SERANG, RADARBANTEN.CO.ID – Kepala Dinas Lingkungan Hidup (DLH) Kota Tangerang Selatan (Tangsel), Wahyunoto Lukman, diperiksa oleh penyidik Pidana Khusus (Pidsus) Kejati Banten, Rabu, 12 Maret 2025.
Wahyunoto Lukman diperiksa sebagai saksi dugaan korupsi pengelolaan dan pengangkutan sampah di Kota Tangsel tahun 2024 senilai Rp 75,9 miliar.
“Iya, (Wahyunoto Lukman) diperiksa,” ujar Kasi Penkum Kejati Banten, Rangga Adekresna, saat dikonfirmasi melalui sambungan telepon.
Pemeriksaan terhadap pejabat teras di Pemkot Tangsel itu berlangsung selama empat jam.
Ada beberapa pertanyaan yang diberikan penyidik terkait penyidikan kasus korupsi tersebut.
“Pemeriksaan dimulai sekira pukul 09.00 WIB sampai 12.00 WIB, pemeriksaan seputar penyidikan kasus sampah,” kata Rangga.
Rangga menjelaskan, proses pemeriksaan saksi dalam kasus tersebut masih berjalan.
Penyidik saat ini juga sedang berkoordinasi dengan auditor Badan Pengawasan Keuangan dan Pembangunan (BPKP) Perwakilan Provinsi Banten untuk menghitung kerugian negaranya.
“Kita sedang berkoordinasi dengan BPKP terkait perhitungan kerugian negaranya,” ungkapnya.
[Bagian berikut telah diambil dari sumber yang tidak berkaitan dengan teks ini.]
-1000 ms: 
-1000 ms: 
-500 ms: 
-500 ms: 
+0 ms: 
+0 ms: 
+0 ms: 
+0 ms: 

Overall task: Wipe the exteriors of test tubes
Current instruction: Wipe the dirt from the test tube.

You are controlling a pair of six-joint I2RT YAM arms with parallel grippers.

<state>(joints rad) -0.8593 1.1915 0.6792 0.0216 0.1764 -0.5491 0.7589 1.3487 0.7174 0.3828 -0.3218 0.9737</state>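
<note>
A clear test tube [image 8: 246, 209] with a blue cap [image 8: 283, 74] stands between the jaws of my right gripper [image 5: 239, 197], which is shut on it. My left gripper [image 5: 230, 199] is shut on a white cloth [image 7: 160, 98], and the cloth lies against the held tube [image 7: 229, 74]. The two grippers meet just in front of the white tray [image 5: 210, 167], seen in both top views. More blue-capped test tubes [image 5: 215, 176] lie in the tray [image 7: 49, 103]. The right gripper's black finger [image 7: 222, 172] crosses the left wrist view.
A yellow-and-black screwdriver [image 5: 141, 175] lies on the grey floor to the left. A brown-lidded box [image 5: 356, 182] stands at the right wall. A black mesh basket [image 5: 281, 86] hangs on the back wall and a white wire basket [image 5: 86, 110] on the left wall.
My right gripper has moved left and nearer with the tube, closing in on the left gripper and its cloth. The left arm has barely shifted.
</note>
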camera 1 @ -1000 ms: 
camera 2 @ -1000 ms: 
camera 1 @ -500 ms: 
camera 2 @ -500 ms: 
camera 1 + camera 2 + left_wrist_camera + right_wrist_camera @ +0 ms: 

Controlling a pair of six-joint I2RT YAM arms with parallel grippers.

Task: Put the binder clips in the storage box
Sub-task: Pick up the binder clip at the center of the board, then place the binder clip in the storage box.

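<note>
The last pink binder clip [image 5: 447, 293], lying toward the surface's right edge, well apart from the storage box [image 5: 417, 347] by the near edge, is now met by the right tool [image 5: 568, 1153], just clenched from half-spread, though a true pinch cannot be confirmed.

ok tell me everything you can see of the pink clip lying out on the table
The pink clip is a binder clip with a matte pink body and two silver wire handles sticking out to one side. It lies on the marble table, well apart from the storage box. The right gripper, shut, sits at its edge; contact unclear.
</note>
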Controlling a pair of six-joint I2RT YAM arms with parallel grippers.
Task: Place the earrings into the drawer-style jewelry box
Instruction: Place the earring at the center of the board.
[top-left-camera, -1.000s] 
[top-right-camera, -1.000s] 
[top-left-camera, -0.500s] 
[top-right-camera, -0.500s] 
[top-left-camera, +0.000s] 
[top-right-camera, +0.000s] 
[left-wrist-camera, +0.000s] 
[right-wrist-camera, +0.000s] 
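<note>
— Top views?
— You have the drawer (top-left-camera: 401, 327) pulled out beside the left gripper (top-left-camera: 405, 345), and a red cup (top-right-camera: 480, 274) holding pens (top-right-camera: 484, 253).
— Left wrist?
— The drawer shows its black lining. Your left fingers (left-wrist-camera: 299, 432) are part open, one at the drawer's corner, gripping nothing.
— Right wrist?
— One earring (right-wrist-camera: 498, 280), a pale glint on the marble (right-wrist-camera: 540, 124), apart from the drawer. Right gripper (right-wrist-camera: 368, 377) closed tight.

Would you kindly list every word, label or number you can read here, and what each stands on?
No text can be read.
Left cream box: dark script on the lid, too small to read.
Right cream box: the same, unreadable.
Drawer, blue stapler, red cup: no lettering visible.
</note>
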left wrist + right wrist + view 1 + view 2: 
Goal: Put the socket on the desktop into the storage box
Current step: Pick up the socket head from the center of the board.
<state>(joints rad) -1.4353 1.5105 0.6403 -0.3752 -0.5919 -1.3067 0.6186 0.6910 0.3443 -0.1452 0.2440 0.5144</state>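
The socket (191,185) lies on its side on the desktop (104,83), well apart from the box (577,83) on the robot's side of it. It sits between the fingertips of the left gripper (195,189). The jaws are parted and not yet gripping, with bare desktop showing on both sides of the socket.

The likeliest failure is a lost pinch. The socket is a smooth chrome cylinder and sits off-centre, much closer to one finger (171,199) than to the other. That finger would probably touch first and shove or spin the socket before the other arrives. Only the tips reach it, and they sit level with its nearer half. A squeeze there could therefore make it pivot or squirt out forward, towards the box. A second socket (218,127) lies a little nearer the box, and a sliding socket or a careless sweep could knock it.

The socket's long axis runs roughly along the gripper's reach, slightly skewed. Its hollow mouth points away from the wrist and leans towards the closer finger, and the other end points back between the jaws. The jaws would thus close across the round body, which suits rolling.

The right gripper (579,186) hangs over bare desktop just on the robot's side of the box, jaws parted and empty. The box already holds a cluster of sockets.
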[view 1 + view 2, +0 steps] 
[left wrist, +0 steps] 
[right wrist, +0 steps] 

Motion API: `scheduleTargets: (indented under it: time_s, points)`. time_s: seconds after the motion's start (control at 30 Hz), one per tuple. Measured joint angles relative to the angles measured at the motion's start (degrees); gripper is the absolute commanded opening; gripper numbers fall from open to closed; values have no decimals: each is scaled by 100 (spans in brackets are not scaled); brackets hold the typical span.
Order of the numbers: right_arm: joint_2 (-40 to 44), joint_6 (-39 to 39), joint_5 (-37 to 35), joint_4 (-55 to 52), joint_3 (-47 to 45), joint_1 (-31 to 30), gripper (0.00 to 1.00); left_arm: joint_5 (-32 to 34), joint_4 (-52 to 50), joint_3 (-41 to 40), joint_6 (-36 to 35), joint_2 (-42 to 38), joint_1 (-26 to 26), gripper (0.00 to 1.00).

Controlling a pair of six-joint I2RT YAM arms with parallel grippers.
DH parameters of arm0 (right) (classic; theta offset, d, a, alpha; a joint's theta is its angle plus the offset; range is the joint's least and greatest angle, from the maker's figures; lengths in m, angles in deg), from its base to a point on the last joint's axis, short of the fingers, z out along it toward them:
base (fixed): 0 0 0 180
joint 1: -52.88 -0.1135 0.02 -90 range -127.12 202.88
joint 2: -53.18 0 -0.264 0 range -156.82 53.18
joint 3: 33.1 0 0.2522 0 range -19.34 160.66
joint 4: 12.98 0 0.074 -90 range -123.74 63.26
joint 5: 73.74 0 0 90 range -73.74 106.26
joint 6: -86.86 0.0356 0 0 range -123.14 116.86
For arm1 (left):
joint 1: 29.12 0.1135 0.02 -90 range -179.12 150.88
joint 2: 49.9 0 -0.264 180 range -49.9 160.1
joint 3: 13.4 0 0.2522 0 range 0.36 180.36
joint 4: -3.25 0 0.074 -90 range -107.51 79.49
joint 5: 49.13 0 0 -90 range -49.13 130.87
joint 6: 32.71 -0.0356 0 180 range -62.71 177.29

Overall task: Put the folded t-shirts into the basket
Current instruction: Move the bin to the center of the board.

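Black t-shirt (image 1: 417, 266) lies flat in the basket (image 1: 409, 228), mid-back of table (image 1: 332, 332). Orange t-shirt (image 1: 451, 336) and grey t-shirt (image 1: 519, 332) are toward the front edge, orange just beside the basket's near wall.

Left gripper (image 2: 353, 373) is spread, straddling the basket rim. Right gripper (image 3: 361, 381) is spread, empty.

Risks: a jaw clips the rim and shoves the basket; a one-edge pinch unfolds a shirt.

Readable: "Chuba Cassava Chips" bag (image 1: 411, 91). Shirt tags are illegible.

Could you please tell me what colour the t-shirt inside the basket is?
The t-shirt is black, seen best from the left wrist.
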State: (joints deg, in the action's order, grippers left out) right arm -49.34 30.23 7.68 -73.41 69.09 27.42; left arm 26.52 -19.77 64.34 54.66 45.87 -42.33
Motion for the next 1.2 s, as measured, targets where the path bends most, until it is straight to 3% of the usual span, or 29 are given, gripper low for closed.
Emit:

Penyidik Kejati Banten juga sedang berkoordinasi dengan ahli lingkungan hidup dari Institut Teknologi Bandung (ITB).
Dilibatkannya ahli dalam kasus ini untuk mengetahui cara pengelolaan sampah yang baik dan benar.
“Kami akan melibatkan ahli dari ITB untuk menanyakan terkait pengelolaan sampah yang benar itu seperti apa,” kata pria asal Depok ini.
Plh Asisten Intelijen Kejati Banten, Aditya Rakatama, mengatakan, proyek senilai Rp 75 miliar itu ditaksir merugikan negara hingga Rp 25,2 miliar.
Taksiran tersebut didapat dari pengelolaan sampah senilai Rp 25,2 miliar yang tidak dilaksanakan.
“Tim penyidik baru memperkirakan kerugian negara dari satu item pekerjaan yang tidak dilaksanakan, kurang lebih Rp 25 miliar (kerugian negara),” ungkapnya.
Rakatama menjelaskan, nilai anggaran untuk proyek ini senilai Rp 75,9 miliar. Perinciannya, Rp 50,7 miliar untuk pengangkutan sampah dan sebesar Rp 25 miliar lebih untuk pengelolaannya.
“Anggarannya untuk dua kegiatan,” katanya.
Ia juga mengatakan, pengerjaan pengelolaan dan pengangkutan sampah ini dilakukan oleh PT EPP. Perusahaan swasta ini menandatangani kontrak kerja sama dengan pihak Pemkot Tangsel.
“Anggarannya sudah dibayar (ke PT EPP), kan ini kontrak,” ucapnya.
Ia menerangkan, dari hasil penyidikan sementara, penetapan PT EPP sebagai pelaksana pekerjaan diduga kuat terdapat persekongkolan dari pihak-pihak tertentu. Sebab, PT EPP tidak layak menjadi pelaksana pekerjaan ini karena tidak memenuhi kualifikasi.
“PT EPP ini tidak punya kapasitas dan fasilitas pengelolaan sampah,” ujarnya.
Rakatama menambahkan, kasus ini mulai naik tahap penyidikan sejak Selasa, 4 Februari 2025.
Namun, penyidik belum menahan pihak yang dianggap bertanggung jawab.
“Masih berproses (penyidikan),” tuturnya.